> [Requirement] Extract every line below that contains the word "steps".

> [Source data]
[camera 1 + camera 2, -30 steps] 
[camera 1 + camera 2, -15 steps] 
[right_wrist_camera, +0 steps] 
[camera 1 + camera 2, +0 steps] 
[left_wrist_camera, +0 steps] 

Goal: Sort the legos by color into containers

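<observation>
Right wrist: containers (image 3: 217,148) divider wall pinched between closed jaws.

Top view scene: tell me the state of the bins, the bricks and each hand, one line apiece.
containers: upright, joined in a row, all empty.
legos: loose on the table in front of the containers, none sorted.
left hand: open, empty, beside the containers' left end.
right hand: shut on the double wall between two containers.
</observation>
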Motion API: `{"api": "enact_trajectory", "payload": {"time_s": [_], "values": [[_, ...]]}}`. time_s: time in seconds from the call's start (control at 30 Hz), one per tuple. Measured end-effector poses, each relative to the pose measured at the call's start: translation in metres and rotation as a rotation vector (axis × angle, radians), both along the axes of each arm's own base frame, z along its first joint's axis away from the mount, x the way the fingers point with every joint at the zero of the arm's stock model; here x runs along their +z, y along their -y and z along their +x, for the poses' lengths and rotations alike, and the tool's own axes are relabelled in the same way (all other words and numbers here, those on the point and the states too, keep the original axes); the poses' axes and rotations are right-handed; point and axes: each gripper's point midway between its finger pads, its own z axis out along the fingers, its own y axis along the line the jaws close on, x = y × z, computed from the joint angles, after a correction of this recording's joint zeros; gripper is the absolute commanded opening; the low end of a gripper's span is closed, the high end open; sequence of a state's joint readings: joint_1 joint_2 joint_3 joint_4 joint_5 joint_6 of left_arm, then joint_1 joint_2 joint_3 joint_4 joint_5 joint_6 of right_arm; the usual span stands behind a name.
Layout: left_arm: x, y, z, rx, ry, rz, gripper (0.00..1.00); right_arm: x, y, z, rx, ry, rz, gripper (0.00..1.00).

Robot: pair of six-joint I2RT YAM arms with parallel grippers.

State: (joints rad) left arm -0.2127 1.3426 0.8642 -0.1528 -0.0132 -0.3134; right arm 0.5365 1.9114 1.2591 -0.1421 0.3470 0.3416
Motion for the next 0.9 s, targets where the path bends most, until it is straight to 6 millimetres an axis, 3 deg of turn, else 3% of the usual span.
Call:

> [Expected answer]
[camera 1 + camera 2, -30 steps] 
[camera 1 + camera 2, -15 steps] 
[right_wrist_camera, +0 steps] 
[camera 1 + camera 2, +0 steps] 
[left_wrist_camera, +0 steps] 

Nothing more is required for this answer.